Using the material below, return exactly the lines between the one holding "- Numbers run" and the one holding "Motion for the", inclusive, and no others.

==================================================

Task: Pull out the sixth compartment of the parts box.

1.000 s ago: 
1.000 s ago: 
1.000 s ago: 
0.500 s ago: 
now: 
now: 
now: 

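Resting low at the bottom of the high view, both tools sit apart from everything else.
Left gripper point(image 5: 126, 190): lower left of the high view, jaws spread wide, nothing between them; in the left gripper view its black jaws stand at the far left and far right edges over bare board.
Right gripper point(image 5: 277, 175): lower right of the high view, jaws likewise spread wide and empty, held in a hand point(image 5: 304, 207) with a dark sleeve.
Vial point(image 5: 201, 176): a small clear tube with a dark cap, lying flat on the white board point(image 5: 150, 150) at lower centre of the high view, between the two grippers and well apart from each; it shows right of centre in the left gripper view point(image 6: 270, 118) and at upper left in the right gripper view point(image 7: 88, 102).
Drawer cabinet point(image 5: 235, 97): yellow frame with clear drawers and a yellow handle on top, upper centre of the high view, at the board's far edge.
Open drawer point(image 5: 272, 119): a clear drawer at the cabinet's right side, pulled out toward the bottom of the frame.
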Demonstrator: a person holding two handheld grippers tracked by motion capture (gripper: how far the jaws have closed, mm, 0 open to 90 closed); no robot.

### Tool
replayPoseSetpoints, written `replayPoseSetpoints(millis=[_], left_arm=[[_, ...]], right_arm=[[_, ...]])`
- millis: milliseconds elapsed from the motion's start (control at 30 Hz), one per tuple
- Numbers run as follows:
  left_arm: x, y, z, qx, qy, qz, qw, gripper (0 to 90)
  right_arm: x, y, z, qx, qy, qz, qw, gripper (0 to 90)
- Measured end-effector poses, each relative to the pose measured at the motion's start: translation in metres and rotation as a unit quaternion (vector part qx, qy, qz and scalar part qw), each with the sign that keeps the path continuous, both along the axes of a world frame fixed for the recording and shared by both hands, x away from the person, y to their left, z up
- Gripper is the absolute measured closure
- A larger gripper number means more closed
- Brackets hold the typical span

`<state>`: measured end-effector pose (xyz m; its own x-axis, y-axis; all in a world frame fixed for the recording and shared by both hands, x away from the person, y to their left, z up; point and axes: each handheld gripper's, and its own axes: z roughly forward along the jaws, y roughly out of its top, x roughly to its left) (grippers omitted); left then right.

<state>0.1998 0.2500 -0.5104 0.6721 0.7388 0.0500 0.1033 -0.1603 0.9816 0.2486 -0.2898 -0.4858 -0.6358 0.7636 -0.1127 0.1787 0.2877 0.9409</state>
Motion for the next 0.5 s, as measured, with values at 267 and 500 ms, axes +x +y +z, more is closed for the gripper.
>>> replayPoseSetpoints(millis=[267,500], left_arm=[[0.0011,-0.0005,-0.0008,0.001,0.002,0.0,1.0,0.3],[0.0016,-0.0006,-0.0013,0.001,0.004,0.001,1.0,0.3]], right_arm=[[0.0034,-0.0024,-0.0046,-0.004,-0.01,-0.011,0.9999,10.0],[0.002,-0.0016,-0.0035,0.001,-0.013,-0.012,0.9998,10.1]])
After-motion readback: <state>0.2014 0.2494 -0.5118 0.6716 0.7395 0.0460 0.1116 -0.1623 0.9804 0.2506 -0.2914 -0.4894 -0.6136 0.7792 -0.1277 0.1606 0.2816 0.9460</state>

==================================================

* ANSWER SECTION *
- Numbers run as follows:
  left_arm: x, y, z, qx, qy, qz, qw, gripper (0 to 90)
  right_arm: x, y, z, qx, qy, qz, qw, gripper (0 to 90)
- Measured end-effector poses, each relative to the pose measured at the motion's start: translation in metres and rotation as a unit quaternion (vector part qx, qy, qz and scalar part qw), each with the sign that keeps the path continuous, both along the axes of a world frame fixed for the recording and shared by both hands, x away from the person, y to their left, z up
- Gripper is the absolute measured closure
- A larger gripper number means more closed
- Brackets hold the typical span

`<state>`: measured end-effector pose (xyz m; its own x-axis, y-axis; all in a world frame fixed for the recording and shared by both hands, x away from the person, y to their left, z up; point and axes: each handheld gripper's, and its own axes: z roughly forward along the jaws, y roughly out of its top, x roughly to its left) (grippers omitted); left then right.

<state>0.1998 0.2500 -0.5104 0.6721 0.7388 0.0500 0.1033 -0.1603 0.9816 0.2486 -0.2898 -0.4858 -0.6358 0.7636 -0.1127 0.1787 0.2877 0.9409</state>
Motion for the next 0.5 s, as measured, with values at 267 and 500 ms, axes +x +y +z, more is closed for the gripper.

The answer requires no further additions.